Pub Date: Sept. 3rd, 2019
ISBN: 978-1-64286-046-7
Publisher: World Editions

Two men discover they share more than just a name in this Belgian bestseller from Flemish author Lanoye (Speechless, 2018).

When the book opens, Tony Hanssen—a 42-year-old former cruise director–turned–reluctant gigolo—is squiring the wife of Chinese tycoon Mr. Bo Xiang around Buenos Aires. Tony hopes to charm Mrs. Bo Xiang into convincing her notoriously ruthless husband to forgive his gambling debts. Unfortunately, the elderly woman suffers a fatal heart attack in flagrante delicto, sending a panicked Tony scrambling. Meanwhile, at a South African game reserve, a different Tony Hanssen—this one a 40-year-old computer programmer who engineered a now-bankrupt investment firm’s high-tech Ponzi scheme—is poised to shoot a protected rhinoceros.

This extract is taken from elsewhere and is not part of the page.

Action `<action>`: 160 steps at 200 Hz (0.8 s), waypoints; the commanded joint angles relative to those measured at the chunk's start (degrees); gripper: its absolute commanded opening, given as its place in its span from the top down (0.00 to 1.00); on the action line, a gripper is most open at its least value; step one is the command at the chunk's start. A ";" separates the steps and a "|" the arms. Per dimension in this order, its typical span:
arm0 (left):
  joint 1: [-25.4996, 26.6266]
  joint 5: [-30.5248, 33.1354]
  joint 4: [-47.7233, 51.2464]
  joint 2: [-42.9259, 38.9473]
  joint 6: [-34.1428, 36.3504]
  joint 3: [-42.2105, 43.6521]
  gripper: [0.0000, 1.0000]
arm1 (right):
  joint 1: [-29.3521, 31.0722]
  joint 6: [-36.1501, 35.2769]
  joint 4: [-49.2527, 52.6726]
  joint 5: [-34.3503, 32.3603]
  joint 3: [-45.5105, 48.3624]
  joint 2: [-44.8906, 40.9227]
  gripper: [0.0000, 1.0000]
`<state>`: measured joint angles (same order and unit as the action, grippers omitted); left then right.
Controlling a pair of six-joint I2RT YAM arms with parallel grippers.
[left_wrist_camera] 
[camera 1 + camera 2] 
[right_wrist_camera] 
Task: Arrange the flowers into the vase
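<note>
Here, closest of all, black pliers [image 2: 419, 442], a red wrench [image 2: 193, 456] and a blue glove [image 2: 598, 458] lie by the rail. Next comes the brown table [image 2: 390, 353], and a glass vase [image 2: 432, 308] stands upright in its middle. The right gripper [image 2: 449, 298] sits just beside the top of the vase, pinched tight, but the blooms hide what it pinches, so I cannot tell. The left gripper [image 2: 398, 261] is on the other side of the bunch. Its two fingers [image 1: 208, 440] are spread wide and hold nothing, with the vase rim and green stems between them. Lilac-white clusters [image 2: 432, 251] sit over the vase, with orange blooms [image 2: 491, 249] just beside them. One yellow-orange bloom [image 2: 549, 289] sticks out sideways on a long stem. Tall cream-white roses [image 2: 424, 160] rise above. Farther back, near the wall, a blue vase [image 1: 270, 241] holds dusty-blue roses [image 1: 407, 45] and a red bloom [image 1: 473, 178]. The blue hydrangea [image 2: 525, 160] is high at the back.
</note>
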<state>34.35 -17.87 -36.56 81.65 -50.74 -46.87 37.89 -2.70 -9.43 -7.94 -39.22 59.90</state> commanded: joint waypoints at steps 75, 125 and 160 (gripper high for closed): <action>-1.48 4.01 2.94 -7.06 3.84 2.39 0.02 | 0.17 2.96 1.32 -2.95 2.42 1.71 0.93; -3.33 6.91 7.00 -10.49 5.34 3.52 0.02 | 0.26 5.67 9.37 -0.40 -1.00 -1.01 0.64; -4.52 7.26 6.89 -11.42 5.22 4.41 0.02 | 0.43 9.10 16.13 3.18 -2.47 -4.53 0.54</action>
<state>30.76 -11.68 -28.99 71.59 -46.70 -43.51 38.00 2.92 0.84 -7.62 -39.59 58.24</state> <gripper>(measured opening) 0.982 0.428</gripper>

Tony plans to sell the creature’s horns and use the money to regain his family, rehabilitate his reputation, and resume his opulent lifestyle, but another poacher beats him to the kill, forcing him to improvise. Events ultimately conspire to place both men at the same Guangzhou hotel, where a case of mistaken identity entwines their fates. Lanoye’s weird and woolly tale gleefully lampoons the wantonness of capitalism and the destructive nature of greed. Evocative prose conjures lurid imagery, intensifying reader revulsion for the equally contemptible Tonys, who are but interchangeable cogs in a global machine. Regrettably, muddy plotting and momentum-sapping monologues plague the last two-thirds of the story, blunting its impact and depleting its narrative drive.

An attempt at artful satire that gets lost in translation.